Directions -
Exact duplicates of all entries are needed.

Data supplied -
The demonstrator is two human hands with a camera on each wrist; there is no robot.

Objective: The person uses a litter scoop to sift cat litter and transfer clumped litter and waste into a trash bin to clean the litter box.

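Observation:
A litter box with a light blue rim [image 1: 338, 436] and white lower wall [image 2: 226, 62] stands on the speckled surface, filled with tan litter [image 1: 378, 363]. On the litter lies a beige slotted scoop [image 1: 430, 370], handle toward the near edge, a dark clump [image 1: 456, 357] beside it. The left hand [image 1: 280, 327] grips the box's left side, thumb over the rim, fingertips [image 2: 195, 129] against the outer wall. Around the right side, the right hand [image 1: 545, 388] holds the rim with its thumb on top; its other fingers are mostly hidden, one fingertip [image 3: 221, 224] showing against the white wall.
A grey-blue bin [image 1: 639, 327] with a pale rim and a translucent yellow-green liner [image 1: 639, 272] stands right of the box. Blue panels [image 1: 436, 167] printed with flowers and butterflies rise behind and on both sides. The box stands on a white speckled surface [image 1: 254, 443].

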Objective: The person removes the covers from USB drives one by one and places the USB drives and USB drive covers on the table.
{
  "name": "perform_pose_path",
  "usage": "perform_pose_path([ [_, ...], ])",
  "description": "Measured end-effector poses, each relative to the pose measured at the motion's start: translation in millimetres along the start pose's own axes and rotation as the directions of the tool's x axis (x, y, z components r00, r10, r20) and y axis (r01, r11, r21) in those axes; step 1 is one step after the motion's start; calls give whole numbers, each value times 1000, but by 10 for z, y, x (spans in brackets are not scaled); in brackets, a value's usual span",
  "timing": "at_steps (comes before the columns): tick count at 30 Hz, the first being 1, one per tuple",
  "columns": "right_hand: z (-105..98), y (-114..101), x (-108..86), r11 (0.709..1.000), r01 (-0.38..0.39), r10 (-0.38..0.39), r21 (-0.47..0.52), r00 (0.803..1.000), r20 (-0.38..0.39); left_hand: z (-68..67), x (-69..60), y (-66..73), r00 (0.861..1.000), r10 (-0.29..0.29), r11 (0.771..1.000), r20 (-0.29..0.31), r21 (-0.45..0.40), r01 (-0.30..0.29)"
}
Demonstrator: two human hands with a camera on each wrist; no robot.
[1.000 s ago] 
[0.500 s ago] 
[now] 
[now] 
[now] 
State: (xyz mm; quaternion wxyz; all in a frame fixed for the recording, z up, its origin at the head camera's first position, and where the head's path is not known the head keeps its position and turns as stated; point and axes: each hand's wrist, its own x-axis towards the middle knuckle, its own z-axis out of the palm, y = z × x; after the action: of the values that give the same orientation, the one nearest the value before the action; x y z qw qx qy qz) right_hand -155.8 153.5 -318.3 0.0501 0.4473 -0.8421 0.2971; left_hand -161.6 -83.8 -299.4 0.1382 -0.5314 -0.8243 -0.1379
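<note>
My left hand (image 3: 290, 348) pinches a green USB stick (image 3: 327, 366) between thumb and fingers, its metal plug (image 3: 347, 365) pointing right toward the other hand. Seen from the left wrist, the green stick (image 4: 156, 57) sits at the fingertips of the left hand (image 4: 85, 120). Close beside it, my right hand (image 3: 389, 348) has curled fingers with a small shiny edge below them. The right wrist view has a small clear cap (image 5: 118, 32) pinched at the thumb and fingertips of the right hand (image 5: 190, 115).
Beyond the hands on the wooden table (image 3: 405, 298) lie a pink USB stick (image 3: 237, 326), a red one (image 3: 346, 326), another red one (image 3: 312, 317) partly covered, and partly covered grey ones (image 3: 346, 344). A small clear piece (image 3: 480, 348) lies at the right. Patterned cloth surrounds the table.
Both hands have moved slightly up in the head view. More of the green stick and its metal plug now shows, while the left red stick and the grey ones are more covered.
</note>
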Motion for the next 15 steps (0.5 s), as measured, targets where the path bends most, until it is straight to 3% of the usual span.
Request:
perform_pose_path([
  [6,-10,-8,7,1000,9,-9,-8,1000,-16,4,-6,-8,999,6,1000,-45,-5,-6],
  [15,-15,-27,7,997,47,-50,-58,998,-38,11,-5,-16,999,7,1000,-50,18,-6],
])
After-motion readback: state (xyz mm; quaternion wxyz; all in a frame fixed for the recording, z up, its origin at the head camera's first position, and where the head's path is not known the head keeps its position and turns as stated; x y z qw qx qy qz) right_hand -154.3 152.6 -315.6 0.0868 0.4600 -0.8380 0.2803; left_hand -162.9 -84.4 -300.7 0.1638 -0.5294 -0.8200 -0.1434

Response to the exercise -
The demonstrator is two human hands with a camera on each wrist; there is no robot.

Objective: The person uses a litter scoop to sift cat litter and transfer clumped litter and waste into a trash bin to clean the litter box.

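Observation:
A litter box with a light blue rim [image 1: 338, 436] and white lower wall [image 2: 226, 62] stands on the speckled surface, filled with tan litter [image 1: 378, 363]. On the litter lies a beige slotted scoop [image 1: 430, 370], handle toward the near edge, a dark clump [image 1: 456, 357] beside it. The left hand [image 1: 280, 327] grips the box's left side, thumb over the rim, fingertips [image 2: 195, 129] against the outer wall. Around the right side, the right hand [image 1: 545, 388] holds the rim with its thumb on top; its other fingers are mostly hidden, one fingertip [image 3: 221, 224] showing against the white wall.
A grey-blue bin [image 1: 639, 327] with a pale rim and a translucent yellow-green liner [image 1: 639, 272] stands right of the box. Blue panels [image 1: 436, 167] printed with flowers and butterflies rise behind and on both sides. The box stands on a white speckled surface [image 1: 254, 443].
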
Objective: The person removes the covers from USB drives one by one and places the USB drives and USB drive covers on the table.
{
  "name": "perform_pose_path",
  "usage": "perform_pose_path([ [_, ...], ])",
  "description": "Measured end-effector poses, each relative to the pose measured at the motion's start: translation in millimetres along the start pose's own axes and rotation as the directions of the tool's x axis (x, y, z components r00, r10, r20) and y axis (r01, r11, r21) in those axes; step 1 is one step after the motion's start; calls give whole numbers, each value times 1000, but by 10 for z, y, x (spans in brackets are not scaled); in brackets, a value's usual span",
  "timing": "at_steps (comes before the columns): tick count at 30 Hz, the first being 1, one per tuple",
  "columns": "right_hand: z (-105..98), y (-114..101), x (-108..86), r11 (0.709..1.000), r01 (-0.38..0.39), r10 (-0.38..0.39), r21 (-0.47..0.52), r00 (0.803..1.000), r20 (-0.38..0.39); left_hand: z (-68..67), x (-69..60), y (-66..73), r00 (0.861..1.000), r10 (-0.29..0.29), r11 (0.771..1.000), r20 (-0.29..0.31), r21 (-0.45..0.40), r01 (-0.30..0.29)"
}
Demonstrator: two human hands with a camera on each wrist; no robot.
[1.000 s ago] 
[0.500 s ago] 
[now] 
[now] 
[now] 
State: (xyz mm; quaternion wxyz; all in a frame fixed for the recording, z up, its origin at the head camera's first position, and where the head's path is not known the head keeps its position and turns as stated; point and axes: each hand's wrist, its own x-axis towards the middle knuckle, its own z-axis out of the palm, y = z × x; after the action: of the values that give the same orientation, the one nearest the value before the action; x y z qw qx qy qz) right_hand -155.8 153.5 -318.3 0.0501 0.4473 -0.8421 0.2971; left_hand -161.6 -83.8 -299.4 0.1382 -0.5314 -0.8243 -0.1379
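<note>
My left hand (image 3: 290, 348) pinches a green USB stick (image 3: 327, 366) between thumb and fingers, its metal plug (image 3: 347, 365) pointing right toward the other hand. Seen from the left wrist, the green stick (image 4: 156, 57) sits at the fingertips of the left hand (image 4: 85, 120). Close beside it, my right hand (image 3: 389, 348) has curled fingers with a small shiny edge below them. The right wrist view has a small clear cap (image 5: 118, 32) pinched at the thumb and fingertips of the right hand (image 5: 190, 115).
Beyond the hands on the wooden table (image 3: 405, 298) lie a pink USB stick (image 3: 237, 326), a red one (image 3: 346, 326), another red one (image 3: 312, 317) partly covered, and partly covered grey ones (image 3: 346, 344). A small clear piece (image 3: 480, 348) lies at the right. Patterned cloth surrounds the table.
Both hands have moved slightly up in the head view. More of the green stick and its metal plug now shows, while the left red stick and the grey ones are more covered.
</note>
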Motion for the next 15 steps (0.5 s), as measured, targets where the path bends most, until it is straight to 3% of the usual span.
Request:
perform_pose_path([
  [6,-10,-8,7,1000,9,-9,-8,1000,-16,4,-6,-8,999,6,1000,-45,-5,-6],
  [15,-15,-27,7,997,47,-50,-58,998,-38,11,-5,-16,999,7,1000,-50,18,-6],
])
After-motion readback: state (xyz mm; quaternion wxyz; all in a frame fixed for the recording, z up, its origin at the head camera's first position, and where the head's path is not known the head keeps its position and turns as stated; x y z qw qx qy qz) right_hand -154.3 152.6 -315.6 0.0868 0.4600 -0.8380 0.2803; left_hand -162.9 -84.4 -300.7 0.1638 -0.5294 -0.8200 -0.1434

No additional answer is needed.